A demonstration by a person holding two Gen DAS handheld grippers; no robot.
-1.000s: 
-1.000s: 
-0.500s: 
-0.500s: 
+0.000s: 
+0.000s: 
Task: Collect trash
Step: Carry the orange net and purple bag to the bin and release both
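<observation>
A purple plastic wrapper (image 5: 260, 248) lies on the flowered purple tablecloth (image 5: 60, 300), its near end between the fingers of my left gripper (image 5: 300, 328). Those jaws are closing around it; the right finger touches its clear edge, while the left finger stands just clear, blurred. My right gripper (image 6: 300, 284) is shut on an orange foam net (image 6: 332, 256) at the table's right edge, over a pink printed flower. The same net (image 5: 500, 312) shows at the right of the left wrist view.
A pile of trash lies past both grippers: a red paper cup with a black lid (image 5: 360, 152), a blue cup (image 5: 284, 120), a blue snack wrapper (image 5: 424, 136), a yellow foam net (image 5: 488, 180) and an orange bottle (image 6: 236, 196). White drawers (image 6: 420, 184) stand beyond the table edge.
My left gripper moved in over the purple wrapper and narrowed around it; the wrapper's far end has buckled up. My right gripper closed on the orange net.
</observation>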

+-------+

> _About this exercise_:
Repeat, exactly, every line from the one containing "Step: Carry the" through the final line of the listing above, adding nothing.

> _Task answer_:
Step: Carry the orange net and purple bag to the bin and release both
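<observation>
A purple plastic wrapper (image 5: 260, 248) lies on the flowered purple tablecloth (image 5: 60, 300), its near end between the fingers of my left gripper (image 5: 300, 328). Those jaws are closing around it; the right finger touches its clear edge, while the left finger stands just clear, blurred. My right gripper (image 6: 300, 284) is shut on an orange foam net (image 6: 332, 256) at the table's right edge, over a pink printed flower. The same net (image 5: 500, 312) shows at the right of the left wrist view.
A pile of trash lies past both grippers: a red paper cup with a black lid (image 5: 360, 152), a blue cup (image 5: 284, 120), a blue snack wrapper (image 5: 424, 136), a yellow foam net (image 5: 488, 180) and an orange bottle (image 6: 236, 196). White drawers (image 6: 420, 184) stand beyond the table edge.
My left gripper moved in over the purple wrapper and narrowed around it; the wrapper's far end has buckled up. My right gripper closed on the orange net.
</observation>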

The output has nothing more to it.